- **Description of the task**:
Among the lines of the material below, how many carry the word "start"? Only the number is wanted.

- **Data records**:
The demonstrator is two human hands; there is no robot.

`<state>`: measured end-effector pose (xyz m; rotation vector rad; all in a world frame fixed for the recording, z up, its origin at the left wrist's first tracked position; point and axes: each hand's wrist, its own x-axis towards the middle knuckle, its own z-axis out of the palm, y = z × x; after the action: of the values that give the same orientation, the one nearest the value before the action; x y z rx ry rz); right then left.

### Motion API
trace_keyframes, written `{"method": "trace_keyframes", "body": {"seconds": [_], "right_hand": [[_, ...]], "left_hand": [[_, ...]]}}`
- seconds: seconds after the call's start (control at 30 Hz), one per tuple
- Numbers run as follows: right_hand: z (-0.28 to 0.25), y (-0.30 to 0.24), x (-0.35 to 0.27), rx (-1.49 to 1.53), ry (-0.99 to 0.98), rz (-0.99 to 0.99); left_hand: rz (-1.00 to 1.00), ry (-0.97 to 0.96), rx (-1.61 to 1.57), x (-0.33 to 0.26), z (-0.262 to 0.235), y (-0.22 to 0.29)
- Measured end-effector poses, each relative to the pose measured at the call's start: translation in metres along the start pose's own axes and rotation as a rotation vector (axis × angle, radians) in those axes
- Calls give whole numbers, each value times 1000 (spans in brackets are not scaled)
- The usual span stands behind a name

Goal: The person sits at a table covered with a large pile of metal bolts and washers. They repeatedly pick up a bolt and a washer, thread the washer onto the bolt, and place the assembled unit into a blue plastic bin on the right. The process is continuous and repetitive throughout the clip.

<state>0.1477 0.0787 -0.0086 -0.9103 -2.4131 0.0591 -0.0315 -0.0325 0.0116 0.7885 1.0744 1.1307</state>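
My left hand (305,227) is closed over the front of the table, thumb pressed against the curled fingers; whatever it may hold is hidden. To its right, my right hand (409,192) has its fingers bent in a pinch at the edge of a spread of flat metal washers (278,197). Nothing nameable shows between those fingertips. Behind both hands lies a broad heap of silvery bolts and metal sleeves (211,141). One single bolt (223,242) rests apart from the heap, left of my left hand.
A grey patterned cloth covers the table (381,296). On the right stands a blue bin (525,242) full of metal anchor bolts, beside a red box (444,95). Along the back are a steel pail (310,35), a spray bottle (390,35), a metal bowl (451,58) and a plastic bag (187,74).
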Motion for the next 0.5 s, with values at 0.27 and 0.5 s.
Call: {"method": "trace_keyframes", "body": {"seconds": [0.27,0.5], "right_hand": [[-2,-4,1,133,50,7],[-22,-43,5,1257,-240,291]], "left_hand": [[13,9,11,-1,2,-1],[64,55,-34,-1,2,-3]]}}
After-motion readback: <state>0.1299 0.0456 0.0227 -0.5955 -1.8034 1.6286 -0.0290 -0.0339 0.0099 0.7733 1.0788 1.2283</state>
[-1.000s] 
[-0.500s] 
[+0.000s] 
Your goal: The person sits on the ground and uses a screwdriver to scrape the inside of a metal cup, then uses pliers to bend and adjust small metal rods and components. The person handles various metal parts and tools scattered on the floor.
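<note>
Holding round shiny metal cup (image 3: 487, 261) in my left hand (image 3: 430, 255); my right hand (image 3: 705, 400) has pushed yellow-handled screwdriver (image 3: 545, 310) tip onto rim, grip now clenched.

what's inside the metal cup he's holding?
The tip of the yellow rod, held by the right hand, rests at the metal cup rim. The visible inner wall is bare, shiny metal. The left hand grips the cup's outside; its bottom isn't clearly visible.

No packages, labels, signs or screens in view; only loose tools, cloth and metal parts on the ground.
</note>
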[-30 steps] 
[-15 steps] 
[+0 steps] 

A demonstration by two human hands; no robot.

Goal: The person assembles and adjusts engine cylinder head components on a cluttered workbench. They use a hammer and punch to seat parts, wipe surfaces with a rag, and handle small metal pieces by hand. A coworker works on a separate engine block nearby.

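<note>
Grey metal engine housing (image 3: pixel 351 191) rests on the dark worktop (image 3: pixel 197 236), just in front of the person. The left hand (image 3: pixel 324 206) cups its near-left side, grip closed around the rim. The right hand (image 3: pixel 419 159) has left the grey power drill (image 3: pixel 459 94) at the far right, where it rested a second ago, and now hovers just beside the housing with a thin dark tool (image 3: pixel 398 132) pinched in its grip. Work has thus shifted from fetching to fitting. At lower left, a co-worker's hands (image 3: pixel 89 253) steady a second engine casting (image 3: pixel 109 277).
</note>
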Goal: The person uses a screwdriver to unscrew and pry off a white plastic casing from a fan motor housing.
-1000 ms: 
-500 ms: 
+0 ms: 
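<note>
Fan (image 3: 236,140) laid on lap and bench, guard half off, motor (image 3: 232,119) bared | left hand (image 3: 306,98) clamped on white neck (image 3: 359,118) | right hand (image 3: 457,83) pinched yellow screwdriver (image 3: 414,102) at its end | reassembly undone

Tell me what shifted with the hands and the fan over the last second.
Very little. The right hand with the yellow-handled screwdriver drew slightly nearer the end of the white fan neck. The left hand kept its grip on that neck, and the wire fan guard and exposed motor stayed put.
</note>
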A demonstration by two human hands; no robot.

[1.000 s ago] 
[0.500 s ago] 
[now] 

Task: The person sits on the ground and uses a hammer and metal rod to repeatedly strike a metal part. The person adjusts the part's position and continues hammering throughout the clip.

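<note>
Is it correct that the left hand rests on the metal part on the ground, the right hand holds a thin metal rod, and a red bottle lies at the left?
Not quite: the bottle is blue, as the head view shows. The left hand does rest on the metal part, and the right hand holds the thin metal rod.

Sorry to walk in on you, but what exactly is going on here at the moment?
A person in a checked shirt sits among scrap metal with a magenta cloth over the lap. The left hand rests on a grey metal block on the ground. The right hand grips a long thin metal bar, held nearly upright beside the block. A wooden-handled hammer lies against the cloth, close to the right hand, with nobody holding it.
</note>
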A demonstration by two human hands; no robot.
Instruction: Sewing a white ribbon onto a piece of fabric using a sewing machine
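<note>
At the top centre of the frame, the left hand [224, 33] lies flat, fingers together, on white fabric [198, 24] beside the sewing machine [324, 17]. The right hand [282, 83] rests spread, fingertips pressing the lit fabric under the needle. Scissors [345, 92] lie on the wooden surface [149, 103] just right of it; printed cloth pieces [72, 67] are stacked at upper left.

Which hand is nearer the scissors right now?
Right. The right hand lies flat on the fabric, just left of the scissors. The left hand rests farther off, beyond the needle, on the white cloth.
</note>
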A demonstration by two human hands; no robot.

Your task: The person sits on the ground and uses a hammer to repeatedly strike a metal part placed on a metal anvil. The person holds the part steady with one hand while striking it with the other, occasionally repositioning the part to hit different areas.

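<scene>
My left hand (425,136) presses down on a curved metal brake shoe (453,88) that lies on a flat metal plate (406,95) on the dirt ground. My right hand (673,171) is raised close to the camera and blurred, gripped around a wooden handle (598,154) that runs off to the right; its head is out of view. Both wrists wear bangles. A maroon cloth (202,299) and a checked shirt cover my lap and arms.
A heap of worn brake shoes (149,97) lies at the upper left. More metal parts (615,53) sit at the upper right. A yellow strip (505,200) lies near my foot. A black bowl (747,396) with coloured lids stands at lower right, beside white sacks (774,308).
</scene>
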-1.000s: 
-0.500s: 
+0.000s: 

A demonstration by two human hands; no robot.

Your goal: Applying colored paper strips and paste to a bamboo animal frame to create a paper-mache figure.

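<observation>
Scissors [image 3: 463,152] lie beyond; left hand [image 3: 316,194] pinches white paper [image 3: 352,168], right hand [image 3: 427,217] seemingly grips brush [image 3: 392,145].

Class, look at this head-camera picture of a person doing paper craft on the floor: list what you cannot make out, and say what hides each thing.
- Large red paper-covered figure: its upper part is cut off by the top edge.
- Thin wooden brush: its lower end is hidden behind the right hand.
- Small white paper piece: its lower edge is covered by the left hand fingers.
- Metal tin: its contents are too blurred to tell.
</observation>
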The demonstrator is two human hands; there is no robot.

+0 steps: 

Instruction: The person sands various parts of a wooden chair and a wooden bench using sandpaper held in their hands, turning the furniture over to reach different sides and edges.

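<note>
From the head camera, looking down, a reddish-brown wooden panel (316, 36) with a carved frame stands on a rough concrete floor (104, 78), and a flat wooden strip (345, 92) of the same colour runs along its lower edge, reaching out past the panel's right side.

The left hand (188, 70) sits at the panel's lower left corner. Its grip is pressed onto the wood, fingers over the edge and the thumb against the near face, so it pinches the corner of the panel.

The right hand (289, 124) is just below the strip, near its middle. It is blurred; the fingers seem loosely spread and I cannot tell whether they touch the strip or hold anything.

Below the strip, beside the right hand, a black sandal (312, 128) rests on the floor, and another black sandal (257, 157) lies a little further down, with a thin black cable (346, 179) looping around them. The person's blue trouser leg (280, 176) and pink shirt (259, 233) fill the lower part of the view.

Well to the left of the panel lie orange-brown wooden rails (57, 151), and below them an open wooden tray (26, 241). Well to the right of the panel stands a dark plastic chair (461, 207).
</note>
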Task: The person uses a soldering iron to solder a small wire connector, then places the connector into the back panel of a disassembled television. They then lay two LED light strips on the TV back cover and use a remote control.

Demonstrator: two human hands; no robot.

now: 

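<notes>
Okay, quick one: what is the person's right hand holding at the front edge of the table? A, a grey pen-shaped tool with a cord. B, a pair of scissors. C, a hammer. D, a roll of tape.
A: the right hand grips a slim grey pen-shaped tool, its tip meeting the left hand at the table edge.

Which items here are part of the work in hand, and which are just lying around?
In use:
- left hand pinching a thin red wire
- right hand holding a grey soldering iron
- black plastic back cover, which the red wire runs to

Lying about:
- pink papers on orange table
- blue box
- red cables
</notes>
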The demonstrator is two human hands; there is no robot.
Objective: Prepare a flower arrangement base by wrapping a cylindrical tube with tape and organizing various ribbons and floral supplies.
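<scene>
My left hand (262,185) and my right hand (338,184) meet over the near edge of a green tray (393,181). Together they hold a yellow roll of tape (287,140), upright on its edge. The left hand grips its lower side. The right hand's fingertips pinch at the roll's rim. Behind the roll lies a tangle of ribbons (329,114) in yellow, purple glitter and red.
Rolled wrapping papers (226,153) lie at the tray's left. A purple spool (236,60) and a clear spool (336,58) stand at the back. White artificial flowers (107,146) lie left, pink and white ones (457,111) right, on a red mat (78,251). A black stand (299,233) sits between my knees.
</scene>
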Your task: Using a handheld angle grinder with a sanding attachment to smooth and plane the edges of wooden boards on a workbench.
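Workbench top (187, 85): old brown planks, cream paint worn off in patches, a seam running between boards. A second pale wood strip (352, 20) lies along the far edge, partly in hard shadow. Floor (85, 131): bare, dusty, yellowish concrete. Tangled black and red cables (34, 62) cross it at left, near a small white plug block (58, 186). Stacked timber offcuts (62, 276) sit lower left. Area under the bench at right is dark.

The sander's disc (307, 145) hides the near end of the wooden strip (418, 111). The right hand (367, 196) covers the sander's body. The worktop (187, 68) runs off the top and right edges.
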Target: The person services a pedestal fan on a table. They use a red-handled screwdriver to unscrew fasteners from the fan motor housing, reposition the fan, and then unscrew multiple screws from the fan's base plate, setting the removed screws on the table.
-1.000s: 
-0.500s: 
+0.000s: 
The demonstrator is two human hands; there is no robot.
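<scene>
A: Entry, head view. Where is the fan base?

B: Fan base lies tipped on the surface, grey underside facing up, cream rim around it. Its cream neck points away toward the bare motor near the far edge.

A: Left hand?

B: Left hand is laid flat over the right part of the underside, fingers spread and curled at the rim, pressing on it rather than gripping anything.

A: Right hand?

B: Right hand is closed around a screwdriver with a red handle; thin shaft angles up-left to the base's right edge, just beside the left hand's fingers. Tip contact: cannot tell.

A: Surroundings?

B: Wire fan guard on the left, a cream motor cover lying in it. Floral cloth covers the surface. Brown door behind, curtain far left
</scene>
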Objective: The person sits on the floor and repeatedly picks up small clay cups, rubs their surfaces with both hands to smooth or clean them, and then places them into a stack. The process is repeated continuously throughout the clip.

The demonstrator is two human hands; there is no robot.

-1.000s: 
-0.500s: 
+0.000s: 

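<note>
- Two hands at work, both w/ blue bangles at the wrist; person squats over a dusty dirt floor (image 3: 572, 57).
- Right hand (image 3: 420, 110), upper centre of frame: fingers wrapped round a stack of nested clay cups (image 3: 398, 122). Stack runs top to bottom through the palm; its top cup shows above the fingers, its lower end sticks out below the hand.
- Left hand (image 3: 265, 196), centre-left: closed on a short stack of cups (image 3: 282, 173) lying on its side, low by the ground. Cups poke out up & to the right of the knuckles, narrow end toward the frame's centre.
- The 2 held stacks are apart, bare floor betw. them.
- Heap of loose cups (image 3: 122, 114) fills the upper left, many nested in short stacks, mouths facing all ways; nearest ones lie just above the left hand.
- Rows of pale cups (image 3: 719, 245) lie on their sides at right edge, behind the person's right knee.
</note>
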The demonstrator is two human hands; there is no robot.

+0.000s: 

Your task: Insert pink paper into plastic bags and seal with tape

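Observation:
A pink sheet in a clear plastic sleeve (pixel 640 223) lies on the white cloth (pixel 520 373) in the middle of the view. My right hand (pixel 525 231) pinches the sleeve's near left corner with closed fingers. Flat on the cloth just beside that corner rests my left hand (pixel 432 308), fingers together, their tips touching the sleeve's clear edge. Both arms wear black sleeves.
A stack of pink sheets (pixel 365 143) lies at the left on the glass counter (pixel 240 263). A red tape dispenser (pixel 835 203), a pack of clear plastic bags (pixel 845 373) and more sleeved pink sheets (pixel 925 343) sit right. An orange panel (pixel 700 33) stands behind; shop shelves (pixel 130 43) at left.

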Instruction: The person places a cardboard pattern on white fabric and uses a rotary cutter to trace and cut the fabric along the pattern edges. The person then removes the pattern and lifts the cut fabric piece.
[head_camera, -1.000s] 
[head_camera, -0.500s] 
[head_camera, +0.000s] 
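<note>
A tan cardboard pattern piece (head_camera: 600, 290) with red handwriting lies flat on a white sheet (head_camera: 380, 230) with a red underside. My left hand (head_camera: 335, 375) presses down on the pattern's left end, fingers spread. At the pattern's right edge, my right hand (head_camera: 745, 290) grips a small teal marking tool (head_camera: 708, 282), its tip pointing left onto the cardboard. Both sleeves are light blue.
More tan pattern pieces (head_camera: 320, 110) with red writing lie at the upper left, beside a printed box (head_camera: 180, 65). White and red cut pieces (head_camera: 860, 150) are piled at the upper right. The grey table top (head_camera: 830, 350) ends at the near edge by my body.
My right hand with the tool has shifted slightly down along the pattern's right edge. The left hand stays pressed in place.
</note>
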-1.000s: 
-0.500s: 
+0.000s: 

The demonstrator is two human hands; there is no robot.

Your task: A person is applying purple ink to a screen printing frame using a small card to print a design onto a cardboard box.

- **Finished task**:
2